● **WORK ORDER**
A complete, exact retyping of the data below is required.

● **GIVEN MATERIAL**
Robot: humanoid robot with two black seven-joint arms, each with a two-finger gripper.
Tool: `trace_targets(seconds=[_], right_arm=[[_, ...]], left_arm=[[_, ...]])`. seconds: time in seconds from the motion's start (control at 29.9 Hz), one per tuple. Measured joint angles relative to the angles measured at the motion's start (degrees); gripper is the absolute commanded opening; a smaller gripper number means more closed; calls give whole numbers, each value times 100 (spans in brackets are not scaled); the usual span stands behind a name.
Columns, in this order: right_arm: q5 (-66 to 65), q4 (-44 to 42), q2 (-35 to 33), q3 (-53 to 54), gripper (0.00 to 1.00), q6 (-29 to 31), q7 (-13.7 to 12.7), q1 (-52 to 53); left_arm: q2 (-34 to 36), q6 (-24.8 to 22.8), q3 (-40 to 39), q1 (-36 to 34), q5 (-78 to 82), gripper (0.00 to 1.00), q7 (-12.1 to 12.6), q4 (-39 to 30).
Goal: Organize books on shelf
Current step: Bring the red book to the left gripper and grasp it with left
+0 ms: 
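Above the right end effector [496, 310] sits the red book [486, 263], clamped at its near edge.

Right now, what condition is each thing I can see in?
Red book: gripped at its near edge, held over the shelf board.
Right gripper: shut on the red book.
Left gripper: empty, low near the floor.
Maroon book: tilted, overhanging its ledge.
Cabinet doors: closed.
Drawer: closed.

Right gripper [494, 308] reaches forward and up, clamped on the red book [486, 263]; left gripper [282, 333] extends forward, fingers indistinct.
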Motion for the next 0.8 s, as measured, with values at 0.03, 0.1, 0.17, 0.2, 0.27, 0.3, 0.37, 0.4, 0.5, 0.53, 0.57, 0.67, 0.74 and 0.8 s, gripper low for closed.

● **TASK ANSWER**
Robot: humanoid robot with two black seven-joint arms, each with a two-finger gripper.
Tool: `trace_targets(seconds=[_], right_arm=[[_, ...]], left_arm=[[_, ...]])`. seconds: time in seconds from the motion's start (control at 29.9 Hz), one per tuple. Measured joint angles relative to the angles measured at the motion's start (degrees); gripper is the absolute commanded opening; a smaller gripper number means more closed; calls give whole numbers, each value times 100 (spans in brackets are not scaled); the usual span stands behind a name.
Columns, in this order: right_arm: q5 (-66 to 65), q4 (-44 to 42), q2 (-35 to 33), q3 (-53 to 54), gripper (0.00 to 1.00), q6 (-29 to 31), q7 (-13.7 to 12.7), q1 (-52 to 53); left_arm: q2 (-34 to 36), q6 (-24.8 to 22.8), q3 (-40 to 39), q1 (-36 to 34), q5 (-78 to 82), gripper (0.00 to 1.00), q7 (-12.1 to 12.6), q4 (-39 to 30).
Goal: Organize books on shelf
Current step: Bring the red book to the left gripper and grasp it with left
+0 ms: 
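Above the right end effector [496, 310] sits the red book [486, 263], clamped at its near edge.

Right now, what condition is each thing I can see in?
Red book: gripped at its near edge, held over the shelf board.
Right gripper: shut on the red book.
Left gripper: empty, low near the floor.
Maroon book: tilted, overhanging its ledge.
Cabinet doors: closed.
Drawer: closed.

Right gripper [494, 308] reaches forward and up, clamped on the red book [486, 263]; left gripper [282, 333] extends forward, fingers indistinct.
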Motion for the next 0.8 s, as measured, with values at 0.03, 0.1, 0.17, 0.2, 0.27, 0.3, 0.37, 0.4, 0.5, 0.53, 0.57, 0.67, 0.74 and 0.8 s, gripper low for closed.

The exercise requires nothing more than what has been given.